**Work to be completed**
Which lines in the entries below contain the string "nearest"? Show each of them in full.

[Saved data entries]
_ _ _ _ _ _ _

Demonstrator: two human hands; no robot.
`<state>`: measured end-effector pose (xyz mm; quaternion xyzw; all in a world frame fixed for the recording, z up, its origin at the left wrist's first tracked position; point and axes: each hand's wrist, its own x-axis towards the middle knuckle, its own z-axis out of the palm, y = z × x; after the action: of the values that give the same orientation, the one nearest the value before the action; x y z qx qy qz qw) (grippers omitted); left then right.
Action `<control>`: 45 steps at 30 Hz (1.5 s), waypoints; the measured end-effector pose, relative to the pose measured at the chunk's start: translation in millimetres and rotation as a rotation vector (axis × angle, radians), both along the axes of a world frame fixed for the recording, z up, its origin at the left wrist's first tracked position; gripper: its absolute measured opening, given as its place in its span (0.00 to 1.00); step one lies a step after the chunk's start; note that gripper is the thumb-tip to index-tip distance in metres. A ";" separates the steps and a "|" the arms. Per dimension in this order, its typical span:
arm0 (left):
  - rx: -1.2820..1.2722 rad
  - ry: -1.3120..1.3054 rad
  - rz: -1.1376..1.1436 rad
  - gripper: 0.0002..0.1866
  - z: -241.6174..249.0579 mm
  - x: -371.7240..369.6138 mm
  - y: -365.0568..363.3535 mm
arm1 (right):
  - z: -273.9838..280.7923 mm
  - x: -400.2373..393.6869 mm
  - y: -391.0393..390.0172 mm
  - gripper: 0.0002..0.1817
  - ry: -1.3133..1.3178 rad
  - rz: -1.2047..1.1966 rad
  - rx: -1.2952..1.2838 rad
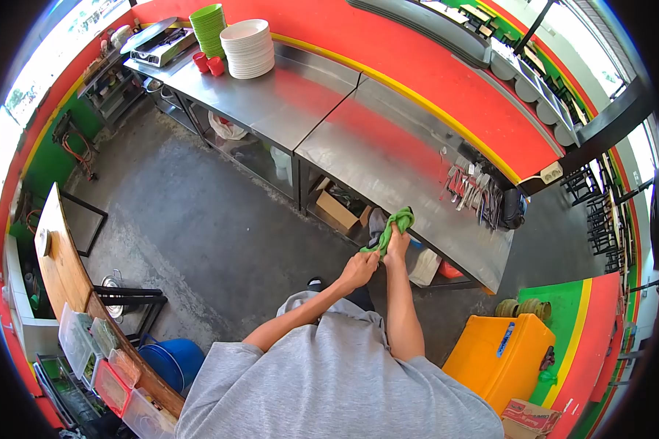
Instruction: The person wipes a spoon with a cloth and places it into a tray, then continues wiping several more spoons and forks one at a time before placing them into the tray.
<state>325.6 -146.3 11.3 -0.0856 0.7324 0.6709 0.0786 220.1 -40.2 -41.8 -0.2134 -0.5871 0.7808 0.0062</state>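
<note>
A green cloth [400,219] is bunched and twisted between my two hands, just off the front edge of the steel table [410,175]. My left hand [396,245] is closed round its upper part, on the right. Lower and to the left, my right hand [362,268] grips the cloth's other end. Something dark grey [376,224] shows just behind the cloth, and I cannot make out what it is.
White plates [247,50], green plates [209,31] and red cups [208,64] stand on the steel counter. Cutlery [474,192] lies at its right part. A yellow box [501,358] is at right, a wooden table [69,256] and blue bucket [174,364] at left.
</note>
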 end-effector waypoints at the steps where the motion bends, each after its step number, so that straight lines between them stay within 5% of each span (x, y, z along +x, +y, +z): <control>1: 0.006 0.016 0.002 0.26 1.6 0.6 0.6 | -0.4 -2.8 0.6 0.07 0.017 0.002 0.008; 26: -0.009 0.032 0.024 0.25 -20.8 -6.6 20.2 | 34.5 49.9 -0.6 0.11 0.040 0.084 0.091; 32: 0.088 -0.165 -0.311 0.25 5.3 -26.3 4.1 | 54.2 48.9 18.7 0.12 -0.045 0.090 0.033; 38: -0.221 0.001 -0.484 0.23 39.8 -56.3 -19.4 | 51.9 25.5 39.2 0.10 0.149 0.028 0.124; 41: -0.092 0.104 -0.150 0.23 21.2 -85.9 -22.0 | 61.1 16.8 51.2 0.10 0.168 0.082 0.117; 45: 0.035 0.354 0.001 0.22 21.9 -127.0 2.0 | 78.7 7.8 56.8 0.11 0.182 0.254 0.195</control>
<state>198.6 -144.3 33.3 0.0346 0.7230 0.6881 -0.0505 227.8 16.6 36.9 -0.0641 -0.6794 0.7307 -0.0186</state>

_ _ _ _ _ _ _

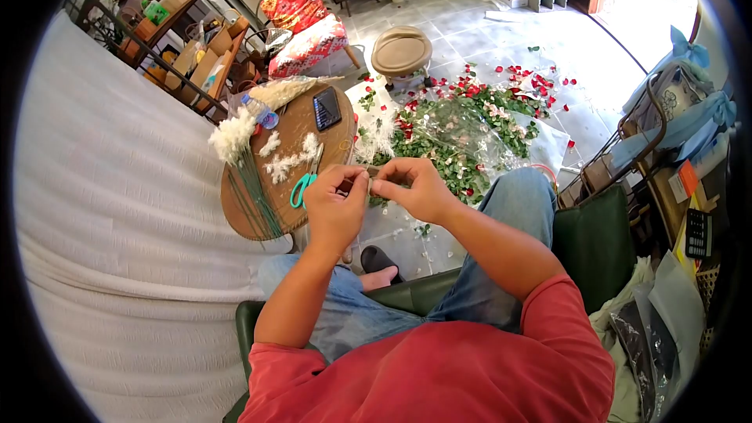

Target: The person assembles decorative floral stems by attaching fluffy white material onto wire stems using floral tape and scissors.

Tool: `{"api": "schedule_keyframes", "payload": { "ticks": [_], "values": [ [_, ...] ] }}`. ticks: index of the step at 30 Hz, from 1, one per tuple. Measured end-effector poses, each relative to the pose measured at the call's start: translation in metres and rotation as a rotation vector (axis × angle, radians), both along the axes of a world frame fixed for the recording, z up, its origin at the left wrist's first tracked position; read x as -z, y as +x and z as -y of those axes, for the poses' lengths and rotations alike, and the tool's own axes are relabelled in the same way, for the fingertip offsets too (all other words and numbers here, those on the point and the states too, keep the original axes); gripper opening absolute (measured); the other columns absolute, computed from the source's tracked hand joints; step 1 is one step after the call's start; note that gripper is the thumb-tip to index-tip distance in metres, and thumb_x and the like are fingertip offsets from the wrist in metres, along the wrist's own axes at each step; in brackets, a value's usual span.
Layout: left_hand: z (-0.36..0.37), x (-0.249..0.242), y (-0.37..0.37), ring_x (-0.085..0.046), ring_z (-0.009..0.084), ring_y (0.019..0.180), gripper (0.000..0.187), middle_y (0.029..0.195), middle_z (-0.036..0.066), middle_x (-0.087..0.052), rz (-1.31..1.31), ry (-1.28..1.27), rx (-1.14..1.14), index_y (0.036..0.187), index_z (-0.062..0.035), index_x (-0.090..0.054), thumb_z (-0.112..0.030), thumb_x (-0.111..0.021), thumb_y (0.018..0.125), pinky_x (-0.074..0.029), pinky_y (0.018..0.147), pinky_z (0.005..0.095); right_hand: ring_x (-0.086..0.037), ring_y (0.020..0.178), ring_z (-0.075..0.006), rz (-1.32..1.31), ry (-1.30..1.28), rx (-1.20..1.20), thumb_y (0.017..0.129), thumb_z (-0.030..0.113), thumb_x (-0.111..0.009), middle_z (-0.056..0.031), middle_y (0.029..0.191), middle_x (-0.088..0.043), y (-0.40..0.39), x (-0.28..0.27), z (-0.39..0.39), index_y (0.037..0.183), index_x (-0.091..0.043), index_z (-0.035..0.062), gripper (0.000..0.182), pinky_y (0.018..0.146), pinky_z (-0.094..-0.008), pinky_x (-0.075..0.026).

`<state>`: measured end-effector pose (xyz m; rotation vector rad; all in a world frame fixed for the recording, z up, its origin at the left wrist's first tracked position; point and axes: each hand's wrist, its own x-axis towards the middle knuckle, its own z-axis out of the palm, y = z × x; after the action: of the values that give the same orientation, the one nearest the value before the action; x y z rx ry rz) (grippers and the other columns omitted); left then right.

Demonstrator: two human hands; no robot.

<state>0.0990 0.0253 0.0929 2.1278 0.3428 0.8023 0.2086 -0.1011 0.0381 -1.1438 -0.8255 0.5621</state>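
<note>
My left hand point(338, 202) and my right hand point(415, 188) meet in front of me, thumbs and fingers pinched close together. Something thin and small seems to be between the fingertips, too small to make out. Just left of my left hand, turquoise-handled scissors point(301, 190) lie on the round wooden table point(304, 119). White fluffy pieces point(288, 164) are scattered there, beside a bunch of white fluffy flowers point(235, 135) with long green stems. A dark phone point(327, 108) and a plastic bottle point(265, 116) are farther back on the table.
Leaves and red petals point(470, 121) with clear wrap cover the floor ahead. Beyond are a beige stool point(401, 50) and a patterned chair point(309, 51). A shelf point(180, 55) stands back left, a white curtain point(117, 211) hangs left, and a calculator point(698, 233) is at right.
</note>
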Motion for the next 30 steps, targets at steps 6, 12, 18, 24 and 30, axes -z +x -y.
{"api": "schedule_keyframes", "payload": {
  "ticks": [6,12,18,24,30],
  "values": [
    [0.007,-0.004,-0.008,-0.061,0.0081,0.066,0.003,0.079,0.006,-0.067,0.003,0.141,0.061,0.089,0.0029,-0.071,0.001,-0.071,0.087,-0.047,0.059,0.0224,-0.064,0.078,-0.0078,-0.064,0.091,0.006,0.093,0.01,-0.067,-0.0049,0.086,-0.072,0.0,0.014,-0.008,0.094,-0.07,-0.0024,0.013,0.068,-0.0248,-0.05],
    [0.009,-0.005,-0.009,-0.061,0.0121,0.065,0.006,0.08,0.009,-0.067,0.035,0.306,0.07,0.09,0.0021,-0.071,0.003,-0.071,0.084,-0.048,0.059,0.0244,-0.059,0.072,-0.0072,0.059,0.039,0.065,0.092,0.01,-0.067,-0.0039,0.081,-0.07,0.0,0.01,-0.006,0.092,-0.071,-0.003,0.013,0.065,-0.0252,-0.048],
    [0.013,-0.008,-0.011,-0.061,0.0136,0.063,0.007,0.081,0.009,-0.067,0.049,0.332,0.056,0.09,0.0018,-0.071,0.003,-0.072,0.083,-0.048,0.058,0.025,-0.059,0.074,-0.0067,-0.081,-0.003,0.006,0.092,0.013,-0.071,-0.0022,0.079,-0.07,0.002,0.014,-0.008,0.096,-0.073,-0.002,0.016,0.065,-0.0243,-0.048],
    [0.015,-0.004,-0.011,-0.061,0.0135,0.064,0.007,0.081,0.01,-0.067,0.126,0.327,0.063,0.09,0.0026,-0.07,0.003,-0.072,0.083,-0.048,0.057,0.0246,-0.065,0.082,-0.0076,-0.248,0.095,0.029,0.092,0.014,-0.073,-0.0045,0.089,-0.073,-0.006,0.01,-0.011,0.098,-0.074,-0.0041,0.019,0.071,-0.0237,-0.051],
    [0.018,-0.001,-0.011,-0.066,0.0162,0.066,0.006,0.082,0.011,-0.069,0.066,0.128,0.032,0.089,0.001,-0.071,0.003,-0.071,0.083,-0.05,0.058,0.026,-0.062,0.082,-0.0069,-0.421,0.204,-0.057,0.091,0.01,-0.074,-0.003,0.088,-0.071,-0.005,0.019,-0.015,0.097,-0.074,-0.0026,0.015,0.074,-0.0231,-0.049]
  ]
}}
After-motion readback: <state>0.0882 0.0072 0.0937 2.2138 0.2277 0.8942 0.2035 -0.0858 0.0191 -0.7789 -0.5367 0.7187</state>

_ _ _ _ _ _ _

**Answer for this exercise**
`<state>`: measured end-effector pose (xyz mm; quaternion xyzw; all in a world frame fixed for the recording, z up, its origin at the left wrist's first tracked position; point and axes: each hand's wrist, its own x-axis towards the middle knuckle, its own z-axis out of the palm, y = z × x; after the action: of the values that give the same orientation, the one nearest the value before the action; x y z qx qy qz qw) (grippers omitted); left then right.
`<state>`: measured end-effector pose (xyz m; rotation vector rad; all in a world frame fixed for the recording, z up, its origin at the left wrist's first tracked position; point and axes: each hand's wrist, its own x-axis towards the middle knuckle, its own z-axis out of the palm, y = z × x; after the action: of the values that give the same orientation, the one nearest the value before the action; x y z rx ry rz) (grippers and the other columns omitted); left then right.

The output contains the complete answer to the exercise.